12. The transmission method of claim 11, wherein the cyclic circulation distance is calculated by

d = ⌊ \frac{N}{L} ⌋ \cdot ⌊ \frac{L}{2} ⌋

13. The transmission method of claim 10, further comprising the step of generating 0's for a predetermined time period in order to remove a delay time required for cyclically-circulating the input data.

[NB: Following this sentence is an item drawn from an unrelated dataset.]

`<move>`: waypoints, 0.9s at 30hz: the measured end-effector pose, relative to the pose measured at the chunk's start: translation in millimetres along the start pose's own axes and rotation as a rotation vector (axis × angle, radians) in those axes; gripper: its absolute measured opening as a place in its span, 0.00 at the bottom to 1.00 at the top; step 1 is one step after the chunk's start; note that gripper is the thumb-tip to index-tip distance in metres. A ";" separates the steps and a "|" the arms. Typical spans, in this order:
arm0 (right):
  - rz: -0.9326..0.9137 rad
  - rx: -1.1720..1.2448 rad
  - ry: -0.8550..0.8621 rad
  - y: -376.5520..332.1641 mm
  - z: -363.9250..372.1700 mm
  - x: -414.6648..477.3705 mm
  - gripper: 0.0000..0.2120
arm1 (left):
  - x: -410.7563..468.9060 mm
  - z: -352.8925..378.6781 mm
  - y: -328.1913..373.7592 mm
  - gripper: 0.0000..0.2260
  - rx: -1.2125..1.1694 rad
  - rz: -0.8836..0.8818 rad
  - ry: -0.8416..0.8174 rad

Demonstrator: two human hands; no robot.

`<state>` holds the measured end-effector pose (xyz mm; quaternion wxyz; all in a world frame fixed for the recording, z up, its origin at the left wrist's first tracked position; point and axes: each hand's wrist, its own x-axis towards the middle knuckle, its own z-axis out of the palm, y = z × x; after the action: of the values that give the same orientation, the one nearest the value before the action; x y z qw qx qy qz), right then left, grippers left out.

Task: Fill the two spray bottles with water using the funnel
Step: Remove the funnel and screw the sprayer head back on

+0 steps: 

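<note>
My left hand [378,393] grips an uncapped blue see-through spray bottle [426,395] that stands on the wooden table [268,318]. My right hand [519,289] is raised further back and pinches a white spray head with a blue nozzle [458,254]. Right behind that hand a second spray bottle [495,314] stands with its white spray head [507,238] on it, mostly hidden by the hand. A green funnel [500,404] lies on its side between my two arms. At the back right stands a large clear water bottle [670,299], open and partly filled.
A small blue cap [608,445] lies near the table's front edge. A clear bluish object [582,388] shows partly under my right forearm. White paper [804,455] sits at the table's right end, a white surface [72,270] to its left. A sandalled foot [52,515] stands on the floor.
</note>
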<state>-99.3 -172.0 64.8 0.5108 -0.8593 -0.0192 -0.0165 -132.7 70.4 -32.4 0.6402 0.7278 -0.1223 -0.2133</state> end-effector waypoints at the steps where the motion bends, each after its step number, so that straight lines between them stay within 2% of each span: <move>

14. A reception method for receiving a signal in a mobile communication system, which modulates input data with a specific size into an OFDM (Orthogonal Frequency Division Multiplexing) symbol before transmission, the method comprising the steps of:

generating the OFDM symbol by FFT (Fast Fourier Transform)-transforming the received signal;

determining whether the OFDM symbol is retransmission data;

if the OFDM symbol is retransmission data, determining whether the retransmission data is replica data;

if the transmission data is replica data, modulating the replica data by a frequency diversity technique; and

modulating the input data by inversely cyclically-circulating the replica data according to the frequency diversity technique.

15. The reception method of claim 14, wherein the modulation step comprises inversely cyclically-circulating the replica data by a predetermined cyclic circulation distance.

16. The reception method of claim 15, wherein the cyclic circulation distance is calculated by

d = ⌊ \frac{N}{L} ⌋ \cdot ⌊ \frac{L}{2} ⌋

17. The reception method of claim 14, further comprising the step of generating 0's for a predetermined time period in order to remove a delay time required for cyclically-circulating the input data.